Tetlit Gwich’in elder Robert Alexie has travelled to places in the Peel that most people have only read or heard about.

Raised on the Trail River, he’s been up the Hart, Wind, Blackstone and Ogilvie Rivers - sometimes by dog team, sometimes on foot.

In more recent years, he’s returned to some of those places again, by raft and snowmobile, to share them with young people from his community of 800, perched on the banks of the lower Peel River.

“As I travel around I can see where my people have been - you know that’s given me a lot of power,” Alexie told more than 50 people packed into the Peel consultation meeting Tuesday.

But when he looks at the map in the recommended Peel land-use plan, he can’t understand why some places he thinks are important - like the Blackstone and Ogilvie rivers - have been left open for industrial development.

Alexie thinks they should also be protected along with the rest of the watershed.

“If we leave that alone, if it’s protected, our people will be wealthy for the rest of their lives,” Alexie said.

Everyone who spoke - from elders to newly elected Tetlit Gwich’in Chief William Koe to grade school children, whose “protect the Peel” posters lined the meeting room walls - delivered the same message.

“Our ancestors protected it (the Peel) for many years and they looked after it and now it’s our turn,” Koe told Yukon government officials and the standing-room-only crowd.

Whatever happens in the upper Peel affects everything and everybody downstream, he reminded them.

Just look at Northern Alberta, where deformed fish with large tumours or no fins, are being pulled from the waters downriver from the massive oilsands developments.

“We hear about the Athabasca River, oilsands, poison leaking into the rivers,” said elder Mary Teya. “Pollution is killing their fish, affecting their water, affecting their people - diseases of different types. “

The Peel needs 100 per cent protection to ensure its water and its people don’t suffer a similar fate, she said.

“I can’t sit back and say nothing. I can’t sit back and think it’s OK. I’m not letting it go by any more,” Teya said. “I’m in my old age now and I need to speak up on behalf of my people.”

Bertha Francis was born in the mountains of the upper Peel when the region was still part of her people’s annual trek between winter hunting grounds and summer fishing camps.

“I feel as though I belong there and that land belongs to me,” she said. “We want 100 per cent protection and we want you people to know that.”

Eighty-year-old Jane Charlie would love to see the entire watershed protected.
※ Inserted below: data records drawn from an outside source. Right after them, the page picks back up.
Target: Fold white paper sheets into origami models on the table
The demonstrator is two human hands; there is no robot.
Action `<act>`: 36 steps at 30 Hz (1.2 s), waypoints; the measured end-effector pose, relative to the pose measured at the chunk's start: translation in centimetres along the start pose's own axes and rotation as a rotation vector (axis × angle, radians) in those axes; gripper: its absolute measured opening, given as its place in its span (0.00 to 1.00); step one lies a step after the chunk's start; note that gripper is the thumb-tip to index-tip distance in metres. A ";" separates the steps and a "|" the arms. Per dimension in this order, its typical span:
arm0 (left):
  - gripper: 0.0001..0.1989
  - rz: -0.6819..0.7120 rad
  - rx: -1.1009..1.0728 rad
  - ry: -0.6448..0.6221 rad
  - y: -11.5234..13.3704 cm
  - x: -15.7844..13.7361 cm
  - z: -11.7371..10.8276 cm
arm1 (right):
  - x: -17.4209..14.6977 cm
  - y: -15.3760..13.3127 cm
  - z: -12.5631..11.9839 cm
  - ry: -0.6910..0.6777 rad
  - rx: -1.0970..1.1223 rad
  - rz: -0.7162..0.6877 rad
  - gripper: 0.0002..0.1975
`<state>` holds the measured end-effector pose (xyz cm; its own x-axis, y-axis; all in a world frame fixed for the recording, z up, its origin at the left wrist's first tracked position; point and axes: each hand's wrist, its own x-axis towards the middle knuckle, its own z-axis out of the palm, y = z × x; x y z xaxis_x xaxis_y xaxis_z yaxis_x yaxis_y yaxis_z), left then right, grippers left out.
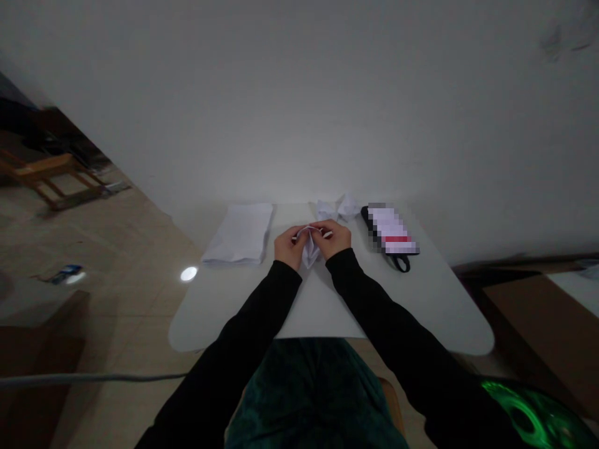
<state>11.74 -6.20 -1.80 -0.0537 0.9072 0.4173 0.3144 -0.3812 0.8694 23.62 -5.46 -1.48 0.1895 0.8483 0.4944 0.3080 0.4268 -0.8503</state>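
Observation:
Over the middle of the white table, a folded piece of white paper [309, 252] is pinched between both hands. My left hand [289, 247] grips its left side, fingers closed with the thumb pressed on the paper. On the other side, my right hand [336, 239] is closed on it too, thumb and fingers meeting near the top edge. The paper has creases and comes to a point at the bottom. Just behind the hands lie two more folded white paper pieces, one on the left [326, 209] and one on the right [347, 207].
A stack of white paper sheets [241, 234] lies at the table's left. On the right rests a phone [393, 231] with a black strap loop [401, 263]. The white table [421, 312] stands against a wall [299, 100]. A green-lit round object [519, 411] is at lower right.

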 end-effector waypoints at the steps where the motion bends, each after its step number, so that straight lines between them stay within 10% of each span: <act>1: 0.11 0.002 0.007 0.009 0.1 0.0 0.0 | 0.1 0.0 0.0 0.003 -0.004 0.019 0.07; 36: 0.06 0.100 0.047 0.009 0.9 0.1 -0.7 | -0.3 0.2 -0.3 -0.142 0.106 0.095 0.08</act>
<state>11.41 -6.62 -0.79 -0.0284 0.8634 0.5037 0.3631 -0.4606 0.8099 23.92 -5.74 -1.69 0.0769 0.9189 0.3869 0.1939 0.3669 -0.9098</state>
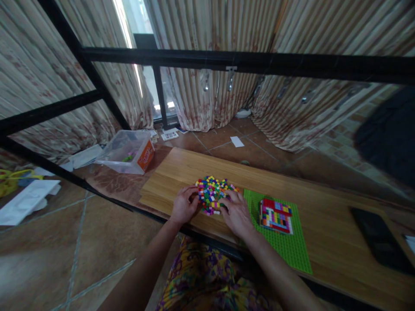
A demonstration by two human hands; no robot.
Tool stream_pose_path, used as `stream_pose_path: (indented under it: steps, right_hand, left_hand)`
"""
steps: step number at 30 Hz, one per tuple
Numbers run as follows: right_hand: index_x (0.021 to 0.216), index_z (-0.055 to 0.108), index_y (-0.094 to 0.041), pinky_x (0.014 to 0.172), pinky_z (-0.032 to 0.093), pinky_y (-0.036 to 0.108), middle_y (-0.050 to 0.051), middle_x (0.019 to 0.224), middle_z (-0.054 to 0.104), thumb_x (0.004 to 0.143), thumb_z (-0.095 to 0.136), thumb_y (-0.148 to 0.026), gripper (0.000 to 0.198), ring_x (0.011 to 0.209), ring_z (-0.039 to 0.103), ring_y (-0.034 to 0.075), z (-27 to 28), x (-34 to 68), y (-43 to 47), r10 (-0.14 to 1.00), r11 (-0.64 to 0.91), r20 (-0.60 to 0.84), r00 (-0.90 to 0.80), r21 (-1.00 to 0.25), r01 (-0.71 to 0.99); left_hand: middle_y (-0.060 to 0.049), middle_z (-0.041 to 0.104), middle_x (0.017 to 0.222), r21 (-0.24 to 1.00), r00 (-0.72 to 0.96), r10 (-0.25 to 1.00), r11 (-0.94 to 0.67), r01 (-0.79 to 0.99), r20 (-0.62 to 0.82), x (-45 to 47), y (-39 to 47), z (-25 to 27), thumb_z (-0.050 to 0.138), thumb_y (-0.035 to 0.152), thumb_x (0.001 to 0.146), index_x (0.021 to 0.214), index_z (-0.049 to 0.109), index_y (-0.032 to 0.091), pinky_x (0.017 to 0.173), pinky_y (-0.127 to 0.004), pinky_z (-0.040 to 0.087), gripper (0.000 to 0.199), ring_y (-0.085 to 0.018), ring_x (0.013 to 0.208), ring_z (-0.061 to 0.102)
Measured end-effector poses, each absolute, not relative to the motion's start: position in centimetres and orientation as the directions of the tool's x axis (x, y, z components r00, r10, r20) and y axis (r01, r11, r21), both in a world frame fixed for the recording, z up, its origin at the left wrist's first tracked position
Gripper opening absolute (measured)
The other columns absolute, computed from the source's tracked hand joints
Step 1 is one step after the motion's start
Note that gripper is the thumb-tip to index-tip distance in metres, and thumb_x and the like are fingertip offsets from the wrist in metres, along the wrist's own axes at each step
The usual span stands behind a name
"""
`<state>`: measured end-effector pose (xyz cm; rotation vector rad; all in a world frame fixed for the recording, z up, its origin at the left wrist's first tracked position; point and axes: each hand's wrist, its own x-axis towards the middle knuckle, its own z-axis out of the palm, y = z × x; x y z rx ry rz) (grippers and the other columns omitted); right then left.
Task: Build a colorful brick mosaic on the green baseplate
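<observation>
A heap of small multicoloured toy bricks [212, 192] lies on the wooden bench top in front of me. My left hand [185, 204] rests at the heap's left side, fingers curved and thumb apart, fingertips at the bricks. Over the right side reaches my right hand [237, 211], its fingers spread and bent down among the bricks; no single brick shows clearly in its grip. To the right of it a green studded baseplate [296, 250] lies flat, carrying a low block built of colourful bricks [275, 216] with a red back edge.
A clear plastic box [112, 157] with an orange label and some green pieces stands beyond the bench's left end. Toward the right end of the bench lies a dark flat device [379, 237]. A black metal frame bar [207, 58] crosses above, before the curtains [214, 99].
</observation>
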<state>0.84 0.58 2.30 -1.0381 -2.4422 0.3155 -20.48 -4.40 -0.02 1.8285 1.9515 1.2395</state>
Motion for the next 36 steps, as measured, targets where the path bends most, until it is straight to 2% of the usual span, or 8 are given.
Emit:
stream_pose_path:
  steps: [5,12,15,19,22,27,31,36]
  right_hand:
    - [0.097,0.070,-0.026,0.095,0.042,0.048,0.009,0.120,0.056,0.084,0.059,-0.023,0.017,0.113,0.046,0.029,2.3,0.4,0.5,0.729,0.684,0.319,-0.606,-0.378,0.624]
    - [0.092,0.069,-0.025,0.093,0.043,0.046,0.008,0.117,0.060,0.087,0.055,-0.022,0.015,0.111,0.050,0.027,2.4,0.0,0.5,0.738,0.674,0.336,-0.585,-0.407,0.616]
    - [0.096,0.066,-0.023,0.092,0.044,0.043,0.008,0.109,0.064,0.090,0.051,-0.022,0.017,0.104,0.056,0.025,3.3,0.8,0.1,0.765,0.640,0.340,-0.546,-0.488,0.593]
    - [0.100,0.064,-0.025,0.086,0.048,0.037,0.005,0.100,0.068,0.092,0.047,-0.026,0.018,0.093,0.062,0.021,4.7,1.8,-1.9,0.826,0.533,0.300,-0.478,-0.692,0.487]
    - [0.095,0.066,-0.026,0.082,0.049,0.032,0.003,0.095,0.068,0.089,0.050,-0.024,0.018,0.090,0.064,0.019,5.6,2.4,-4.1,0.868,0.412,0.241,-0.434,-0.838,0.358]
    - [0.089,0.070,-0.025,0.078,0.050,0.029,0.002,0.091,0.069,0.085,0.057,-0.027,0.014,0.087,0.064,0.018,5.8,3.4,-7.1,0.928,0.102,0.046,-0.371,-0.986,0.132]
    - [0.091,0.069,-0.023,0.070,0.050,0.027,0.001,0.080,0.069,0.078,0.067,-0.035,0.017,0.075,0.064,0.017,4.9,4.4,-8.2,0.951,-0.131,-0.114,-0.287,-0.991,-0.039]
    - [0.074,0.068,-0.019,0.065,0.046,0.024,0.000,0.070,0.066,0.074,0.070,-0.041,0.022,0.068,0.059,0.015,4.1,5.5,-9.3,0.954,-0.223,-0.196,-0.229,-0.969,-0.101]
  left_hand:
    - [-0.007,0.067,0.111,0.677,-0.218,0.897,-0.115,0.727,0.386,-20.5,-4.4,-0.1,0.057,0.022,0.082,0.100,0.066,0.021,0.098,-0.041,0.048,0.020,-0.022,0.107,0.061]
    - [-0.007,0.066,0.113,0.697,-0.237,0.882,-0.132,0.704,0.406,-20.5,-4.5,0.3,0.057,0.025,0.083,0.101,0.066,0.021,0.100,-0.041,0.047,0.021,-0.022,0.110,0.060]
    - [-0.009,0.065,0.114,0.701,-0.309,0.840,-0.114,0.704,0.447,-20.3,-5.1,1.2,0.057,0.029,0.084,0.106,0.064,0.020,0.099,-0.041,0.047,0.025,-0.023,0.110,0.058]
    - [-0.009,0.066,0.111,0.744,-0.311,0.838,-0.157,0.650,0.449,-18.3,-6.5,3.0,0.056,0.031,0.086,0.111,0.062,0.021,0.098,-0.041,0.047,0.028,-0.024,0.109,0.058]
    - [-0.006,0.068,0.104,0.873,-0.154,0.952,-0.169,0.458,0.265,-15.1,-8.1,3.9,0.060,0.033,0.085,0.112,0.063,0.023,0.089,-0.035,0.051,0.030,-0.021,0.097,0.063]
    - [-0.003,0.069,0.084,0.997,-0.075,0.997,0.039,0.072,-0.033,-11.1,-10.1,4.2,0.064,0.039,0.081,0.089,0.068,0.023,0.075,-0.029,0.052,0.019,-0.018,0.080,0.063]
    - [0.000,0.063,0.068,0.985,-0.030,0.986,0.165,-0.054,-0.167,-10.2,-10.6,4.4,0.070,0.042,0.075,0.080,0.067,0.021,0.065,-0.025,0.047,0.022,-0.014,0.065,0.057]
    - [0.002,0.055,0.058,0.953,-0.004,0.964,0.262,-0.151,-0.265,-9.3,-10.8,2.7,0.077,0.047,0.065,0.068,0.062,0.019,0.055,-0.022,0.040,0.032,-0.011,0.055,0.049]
The Bonnet Plume River is named after her grandfather, Andrew Bonnetplume, and she grew up on stories about her people travelling the region, sometimes in large mooseskin boats.
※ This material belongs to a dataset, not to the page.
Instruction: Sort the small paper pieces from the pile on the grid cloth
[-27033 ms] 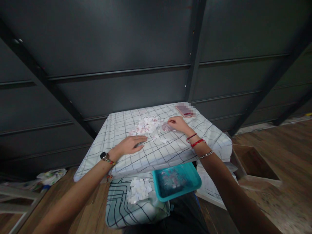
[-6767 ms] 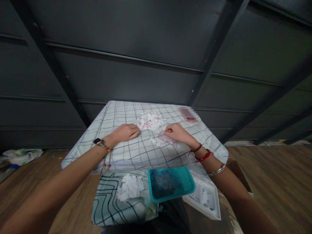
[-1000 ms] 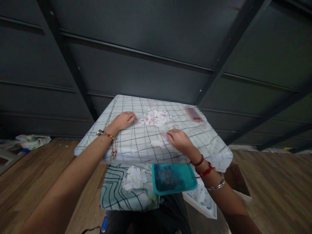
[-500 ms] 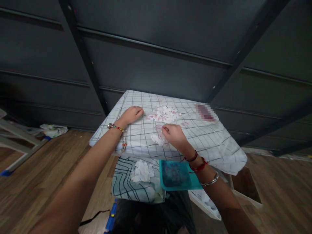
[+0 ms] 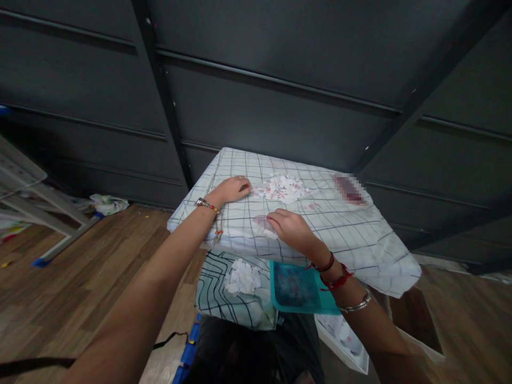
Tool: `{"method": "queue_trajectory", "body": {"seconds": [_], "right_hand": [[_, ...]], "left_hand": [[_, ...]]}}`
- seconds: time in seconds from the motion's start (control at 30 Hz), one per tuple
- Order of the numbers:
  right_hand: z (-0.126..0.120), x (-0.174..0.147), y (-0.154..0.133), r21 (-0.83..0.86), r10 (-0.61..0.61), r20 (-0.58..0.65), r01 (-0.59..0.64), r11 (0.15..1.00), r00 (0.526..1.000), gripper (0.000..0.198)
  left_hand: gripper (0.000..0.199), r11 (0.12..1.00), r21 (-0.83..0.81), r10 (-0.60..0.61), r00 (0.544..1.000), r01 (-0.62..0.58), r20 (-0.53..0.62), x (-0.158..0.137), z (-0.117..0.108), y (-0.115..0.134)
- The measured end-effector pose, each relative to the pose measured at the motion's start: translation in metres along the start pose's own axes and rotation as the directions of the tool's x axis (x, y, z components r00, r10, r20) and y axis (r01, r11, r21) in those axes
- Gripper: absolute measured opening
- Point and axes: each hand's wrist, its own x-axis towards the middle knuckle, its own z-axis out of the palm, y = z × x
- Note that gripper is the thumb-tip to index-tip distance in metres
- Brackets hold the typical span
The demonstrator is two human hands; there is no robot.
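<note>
My left hand (image 5: 235, 189) rests on the checked cloth with its fingers curled together, just left of a heap of small white pieces with pinkish marks (image 5: 285, 188). What its fingertips hold, if anything, is hidden. My right hand (image 5: 293, 229) is closed in a pinch nearer the table's front edge. Beside its fingertips lies a thin pinkish-purple piece (image 5: 262, 221), with white bits partly covered by the hand. I cannot make out what is in the pinch. A second heap of white pieces (image 5: 242, 277) lies on a patterned cloth (image 5: 214, 290) at my lap.
A teal tray (image 5: 273, 290) sits below my right forearm. A blurred dark red item (image 5: 350, 189) lies at the table's right rear. A white box (image 5: 344, 349) is low on the right. Dark panels (image 5: 272, 114) stand behind the table; a metal frame (image 5: 68, 229) is at left.
The view has shifted, so the whole table appears further right. My right hand now covers more of the white bits beside the pinkish piece. My left hand stays by the far heap.
</note>
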Motion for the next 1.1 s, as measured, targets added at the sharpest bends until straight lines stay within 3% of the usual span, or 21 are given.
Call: {"method": "queue_trajectory", "body": {"seconds": [0.37, 0.57, 0.77, 1.1], "right_hand": [[-0.004, -0.01, -0.026, -0.048, -0.088, 0.022, 0.089, 0.995, 0.996, 0.026], [-0.004, -0.006, -0.013, -0.076, 0.053, -0.066, -0.058, 0.995, 0.996, 0.028], [-0.004, -0.008, -0.016, -0.191, 0.196, -0.028, -0.197, 0.962, 0.98, 0.029], [-0.003, -0.01, -0.051, -0.076, 0.15, 0.005, -0.149, 0.986, 0.989, 0.024]], "left_hand": [[0.045, 1.0, 0.01, -0.029, 0.995, 0.029, 0.099, -0.007, 0.013, -0.005], [0.047, 0.998, -0.048, -0.042, 0.994, 0.047, 0.101, -0.007, 0.012, -0.006], [0.048, 0.996, -0.068, -0.052, 0.995, 0.058, 0.081, -0.005, 0.014, -0.01], [0.046, 0.996, -0.078, -0.039, 0.997, 0.045, 0.071, -0.002, 0.018, -0.019]]}}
But she’s a little skeptical.

She’s seen many government consultation teams come and go and they’re all the same.

They sit and listen, and then “walk out and forget” all they’ve heard, she said, her young grandson at her side.

“I wonder if they’re going to listen to us,” Charlie said. “This time I hope something happens.”

Charlie Snowshoe is still trying to get a straight answer to why thousands of mineral claims were staked after the planning commission began its work.

He first asked about them two weeks ago at the Inuvik consultation meeting but didn’t have much luck. This time around he didn’t fare much better.

Yukon land-use planner Jen Meurer told him all five governments - Yukon, Na-cho Nyak Dun, Tr’ondek Hwech’in, Gwich’in Tribal Council and Vuntut Gwitchin - agreed to let staking continue while the plan was developed.

“If you look at the terms of reference on the planning commission, all five parties to the planning process agreed to those terms during the planning process,” she said.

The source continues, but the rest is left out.